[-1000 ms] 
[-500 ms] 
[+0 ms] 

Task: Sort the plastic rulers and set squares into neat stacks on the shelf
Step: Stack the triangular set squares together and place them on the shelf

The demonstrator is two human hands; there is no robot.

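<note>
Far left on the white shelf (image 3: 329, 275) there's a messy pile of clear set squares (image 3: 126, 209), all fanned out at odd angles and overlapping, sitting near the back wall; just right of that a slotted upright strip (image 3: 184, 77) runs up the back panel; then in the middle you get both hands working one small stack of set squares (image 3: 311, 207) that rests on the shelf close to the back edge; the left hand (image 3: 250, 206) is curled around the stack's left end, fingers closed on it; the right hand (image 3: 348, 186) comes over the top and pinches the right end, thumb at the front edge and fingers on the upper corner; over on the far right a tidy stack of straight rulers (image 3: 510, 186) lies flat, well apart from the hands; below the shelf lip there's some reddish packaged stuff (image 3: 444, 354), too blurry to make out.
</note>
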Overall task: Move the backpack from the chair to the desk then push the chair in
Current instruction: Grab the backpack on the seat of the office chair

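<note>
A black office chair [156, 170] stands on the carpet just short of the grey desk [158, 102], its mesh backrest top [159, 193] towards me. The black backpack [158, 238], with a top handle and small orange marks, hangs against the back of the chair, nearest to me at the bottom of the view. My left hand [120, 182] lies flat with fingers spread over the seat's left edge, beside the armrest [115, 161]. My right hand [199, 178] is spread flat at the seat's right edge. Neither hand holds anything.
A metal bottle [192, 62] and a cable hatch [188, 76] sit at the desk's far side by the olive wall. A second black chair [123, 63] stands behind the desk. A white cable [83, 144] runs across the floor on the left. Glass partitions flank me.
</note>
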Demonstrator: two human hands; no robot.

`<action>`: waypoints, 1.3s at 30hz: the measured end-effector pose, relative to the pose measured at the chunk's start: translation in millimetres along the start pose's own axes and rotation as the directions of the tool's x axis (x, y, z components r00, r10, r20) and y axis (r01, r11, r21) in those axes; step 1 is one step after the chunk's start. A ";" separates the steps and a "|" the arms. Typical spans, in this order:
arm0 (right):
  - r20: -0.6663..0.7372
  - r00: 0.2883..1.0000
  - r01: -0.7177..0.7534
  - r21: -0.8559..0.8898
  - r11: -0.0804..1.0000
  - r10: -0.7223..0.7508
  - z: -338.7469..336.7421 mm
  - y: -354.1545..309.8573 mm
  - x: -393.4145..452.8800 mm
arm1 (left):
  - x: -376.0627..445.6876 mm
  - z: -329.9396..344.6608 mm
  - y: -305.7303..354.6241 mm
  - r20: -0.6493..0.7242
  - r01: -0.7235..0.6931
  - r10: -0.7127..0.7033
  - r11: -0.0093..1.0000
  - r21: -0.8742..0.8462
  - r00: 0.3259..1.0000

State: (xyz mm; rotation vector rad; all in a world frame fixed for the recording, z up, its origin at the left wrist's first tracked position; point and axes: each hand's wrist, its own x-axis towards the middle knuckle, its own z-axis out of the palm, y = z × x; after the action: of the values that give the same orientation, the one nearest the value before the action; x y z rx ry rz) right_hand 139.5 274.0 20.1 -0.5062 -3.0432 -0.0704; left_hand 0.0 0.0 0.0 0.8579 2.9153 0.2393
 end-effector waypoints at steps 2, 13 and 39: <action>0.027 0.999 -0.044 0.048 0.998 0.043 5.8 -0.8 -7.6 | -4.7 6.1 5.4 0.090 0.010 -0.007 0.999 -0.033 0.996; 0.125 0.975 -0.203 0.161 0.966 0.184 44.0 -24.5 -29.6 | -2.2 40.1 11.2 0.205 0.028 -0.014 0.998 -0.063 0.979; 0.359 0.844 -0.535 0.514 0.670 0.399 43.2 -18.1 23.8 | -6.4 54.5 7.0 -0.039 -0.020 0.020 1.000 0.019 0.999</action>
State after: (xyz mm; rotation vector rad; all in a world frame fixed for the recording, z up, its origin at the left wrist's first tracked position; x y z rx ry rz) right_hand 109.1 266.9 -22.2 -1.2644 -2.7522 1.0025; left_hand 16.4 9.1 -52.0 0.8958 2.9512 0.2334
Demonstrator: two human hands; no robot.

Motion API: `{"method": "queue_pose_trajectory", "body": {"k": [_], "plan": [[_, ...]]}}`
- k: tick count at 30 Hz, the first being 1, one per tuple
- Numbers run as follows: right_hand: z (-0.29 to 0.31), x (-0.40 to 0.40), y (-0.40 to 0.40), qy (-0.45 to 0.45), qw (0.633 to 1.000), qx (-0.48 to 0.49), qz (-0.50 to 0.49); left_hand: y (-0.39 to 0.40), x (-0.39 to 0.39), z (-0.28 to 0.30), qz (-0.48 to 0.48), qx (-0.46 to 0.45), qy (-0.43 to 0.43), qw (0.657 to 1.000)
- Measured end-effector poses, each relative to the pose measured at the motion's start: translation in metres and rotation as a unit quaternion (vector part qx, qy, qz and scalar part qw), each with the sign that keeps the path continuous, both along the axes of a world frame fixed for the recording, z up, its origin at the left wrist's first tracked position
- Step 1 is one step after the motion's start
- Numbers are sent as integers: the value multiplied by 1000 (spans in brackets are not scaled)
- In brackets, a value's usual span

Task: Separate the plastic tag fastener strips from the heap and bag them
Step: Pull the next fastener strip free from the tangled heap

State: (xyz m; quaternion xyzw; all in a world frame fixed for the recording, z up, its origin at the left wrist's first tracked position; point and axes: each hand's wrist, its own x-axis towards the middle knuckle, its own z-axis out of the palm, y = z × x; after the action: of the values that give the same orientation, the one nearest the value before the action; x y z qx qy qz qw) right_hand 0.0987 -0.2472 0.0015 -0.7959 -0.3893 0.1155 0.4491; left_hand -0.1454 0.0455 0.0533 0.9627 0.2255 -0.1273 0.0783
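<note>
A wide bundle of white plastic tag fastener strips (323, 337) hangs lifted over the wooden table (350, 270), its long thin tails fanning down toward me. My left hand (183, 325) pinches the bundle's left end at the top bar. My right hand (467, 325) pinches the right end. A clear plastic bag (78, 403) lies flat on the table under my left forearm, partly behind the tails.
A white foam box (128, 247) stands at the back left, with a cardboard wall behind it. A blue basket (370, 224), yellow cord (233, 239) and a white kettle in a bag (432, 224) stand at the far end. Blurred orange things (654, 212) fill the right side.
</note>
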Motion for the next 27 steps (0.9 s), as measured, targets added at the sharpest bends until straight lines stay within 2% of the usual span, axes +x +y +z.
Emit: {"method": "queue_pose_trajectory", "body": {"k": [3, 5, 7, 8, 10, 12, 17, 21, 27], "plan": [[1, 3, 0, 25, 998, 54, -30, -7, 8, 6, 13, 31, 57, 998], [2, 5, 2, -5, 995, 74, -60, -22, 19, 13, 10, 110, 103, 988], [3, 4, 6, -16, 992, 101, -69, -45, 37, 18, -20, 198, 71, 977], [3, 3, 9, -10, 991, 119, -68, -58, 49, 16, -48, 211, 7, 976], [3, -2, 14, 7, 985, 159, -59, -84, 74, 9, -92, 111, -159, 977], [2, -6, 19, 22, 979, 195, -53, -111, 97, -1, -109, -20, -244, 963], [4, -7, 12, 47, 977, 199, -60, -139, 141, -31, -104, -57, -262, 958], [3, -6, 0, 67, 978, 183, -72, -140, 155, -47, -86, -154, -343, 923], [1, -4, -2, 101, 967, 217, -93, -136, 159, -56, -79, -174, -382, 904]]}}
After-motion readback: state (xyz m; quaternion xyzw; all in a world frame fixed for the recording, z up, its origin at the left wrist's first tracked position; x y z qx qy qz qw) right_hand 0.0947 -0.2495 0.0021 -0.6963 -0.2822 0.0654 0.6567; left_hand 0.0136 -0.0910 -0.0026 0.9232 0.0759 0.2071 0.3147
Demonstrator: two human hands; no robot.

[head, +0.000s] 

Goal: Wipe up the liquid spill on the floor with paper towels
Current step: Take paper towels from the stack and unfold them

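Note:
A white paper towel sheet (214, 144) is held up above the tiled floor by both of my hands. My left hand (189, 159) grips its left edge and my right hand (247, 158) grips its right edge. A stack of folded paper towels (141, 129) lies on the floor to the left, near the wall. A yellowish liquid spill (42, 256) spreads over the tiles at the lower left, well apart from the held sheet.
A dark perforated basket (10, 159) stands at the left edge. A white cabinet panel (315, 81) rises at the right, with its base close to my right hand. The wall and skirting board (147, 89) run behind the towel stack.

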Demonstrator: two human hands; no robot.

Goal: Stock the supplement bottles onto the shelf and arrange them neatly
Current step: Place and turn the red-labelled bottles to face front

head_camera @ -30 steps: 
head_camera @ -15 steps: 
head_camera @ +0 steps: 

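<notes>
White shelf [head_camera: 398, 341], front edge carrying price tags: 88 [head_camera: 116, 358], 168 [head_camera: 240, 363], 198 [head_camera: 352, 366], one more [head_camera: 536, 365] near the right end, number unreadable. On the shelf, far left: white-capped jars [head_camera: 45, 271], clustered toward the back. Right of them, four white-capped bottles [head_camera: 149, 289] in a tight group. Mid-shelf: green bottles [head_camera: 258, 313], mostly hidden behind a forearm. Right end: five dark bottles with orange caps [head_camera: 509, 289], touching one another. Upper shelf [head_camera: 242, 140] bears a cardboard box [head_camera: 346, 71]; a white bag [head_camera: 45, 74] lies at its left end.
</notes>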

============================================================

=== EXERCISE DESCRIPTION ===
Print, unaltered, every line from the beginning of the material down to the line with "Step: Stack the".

=== EXERCISE OUTPUT ===
[-1000 ms] 
[-500 ms] 
[+0 ms] 

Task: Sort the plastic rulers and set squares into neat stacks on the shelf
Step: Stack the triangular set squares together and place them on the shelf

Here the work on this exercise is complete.